This cleans up neighbour entries for all interfaces in the down
state, avoiding walking the whole neighbour table for each interface
being brought down.

Signed-off-by: Salam Noureddine <noureddine@arista.com>
---
 include/net/arp.h       |  1 +
 include/net/neighbour.h |  1 +
 net/core/neighbour.c    | 38 +++++++++++++++++++++++++++++++-------
 net/ipv4/arp.c          |  4 ++++
 4 files changed, 37 insertions(+), 7 deletions(-)

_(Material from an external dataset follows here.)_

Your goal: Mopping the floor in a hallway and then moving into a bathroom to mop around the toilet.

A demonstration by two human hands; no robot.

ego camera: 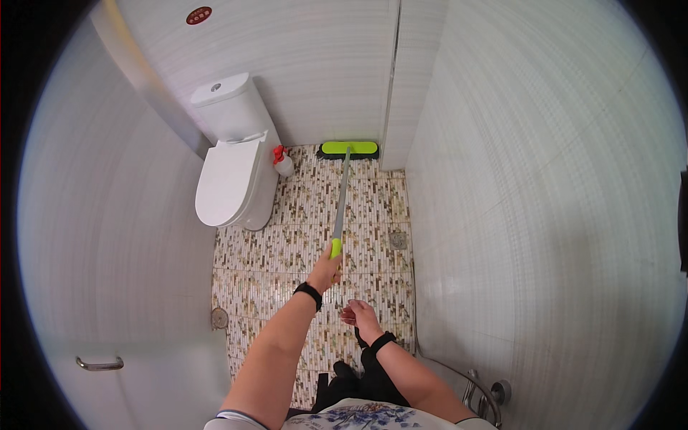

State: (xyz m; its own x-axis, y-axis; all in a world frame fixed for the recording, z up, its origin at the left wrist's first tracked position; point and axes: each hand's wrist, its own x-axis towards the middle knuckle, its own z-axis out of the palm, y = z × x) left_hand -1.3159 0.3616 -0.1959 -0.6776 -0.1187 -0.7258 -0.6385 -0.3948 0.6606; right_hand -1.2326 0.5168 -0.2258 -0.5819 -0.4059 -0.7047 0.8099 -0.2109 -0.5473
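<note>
My left hand (326, 271) is wrapped around the lime-green grip (336, 248) of a long-handled floor broom. Its grey pole (342, 199) slants away to a lime-green broom head (350, 147) with dark bristles, down on the tiled floor beside the back wall. Lower and to the right, my right hand (363, 317) hovers off the handle with loosely curled fingers and nothing visible in it. Both wrists wear black bands.
A white toilet (228, 183) with its lid down stands at left, a spray bottle with red head (283, 161) beside it. Floor drains lie at right (398, 241) and left (219, 318). Metal fittings and a hose (486, 395) are low right; a door handle (100, 365) is left.
</note>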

diff --git a/include/net/arp.h b/include/net/arp.h
index 5e0f891..0efee66 100644
--- a/include/net/arp.h
+++ b/include/net/arp.h
@@ -43,6 +43,7 @@ void arp_send(int type, int ptype, __be32 dest_ip,
 	      const unsigned char *src_hw, const unsigned char *th);
 int arp_mc_map(__be32 addr, u8 *haddr, struct net_device *dev, int dir);
 void arp_ifdown(struct net_device *dev);
+void arp_ifdown_all(void);
 
 struct sk_buff *arp_create(int type, int ptype, __be32 dest_ip,
 			   struct net_device *dev, __be32 src_ip,
diff --git a/include/net/neighbour.h b/include/net/neighbour.h
index 8b68384..8785d7b 100644
--- a/include/net/neighbour.h
+++ b/include/net/neighbour.h
@@ -318,6 +318,7 @@ int neigh_update(struct neighbour *neigh, const u8 *lladdr, u8 new, u32 flags);
 void __neigh_set_probe_once(struct neighbour *neigh);
 void neigh_changeaddr(struct neigh_table *tbl, struct net_device *dev);
 int neigh_ifdown(struct neigh_table *tbl, struct net_device *dev);
+int neigh_ifdown_all(struct neigh_table *tbl);
 int neigh_resolve_output(struct neighbour *neigh, struct sk_buff *skb);
 int neigh_connected_output(struct neighbour *neigh, struct sk_buff *skb);
 int neigh_direct_output(struct neighbour *neigh, struct sk_buff *skb);
diff --git a/net/core/neighbour.c b/net/core/neighbour.c
index f18ae91..bfbd97a 100644
--- a/net/core/neighbour.c
+++ b/net/core/neighbour.c
@@ -54,7 +54,8 @@ do {						\
 static void neigh_timer_handler(unsigned long arg);
 static void __neigh_notify(struct neighbour *n, int type, int flags);
 static void neigh_update_notify(struct neighbour *neigh);
-static int pneigh_ifdown(struct neigh_table *tbl, struct net_device *dev);
+static int pneigh_ifdown(struct neigh_table *tbl, struct net_device *dev,
+			 bool all_down);
 
 #ifdef CONFIG_PROC_FS
 static const struct file_operations neigh_stat_seq_fops;
@@ -192,7 +193,8 @@ static void pneigh_queue_purge(struct sk_buff_head *list)
 	}
 }
 
-static void neigh_flush_dev(struct neigh_table *tbl, struct net_device *dev)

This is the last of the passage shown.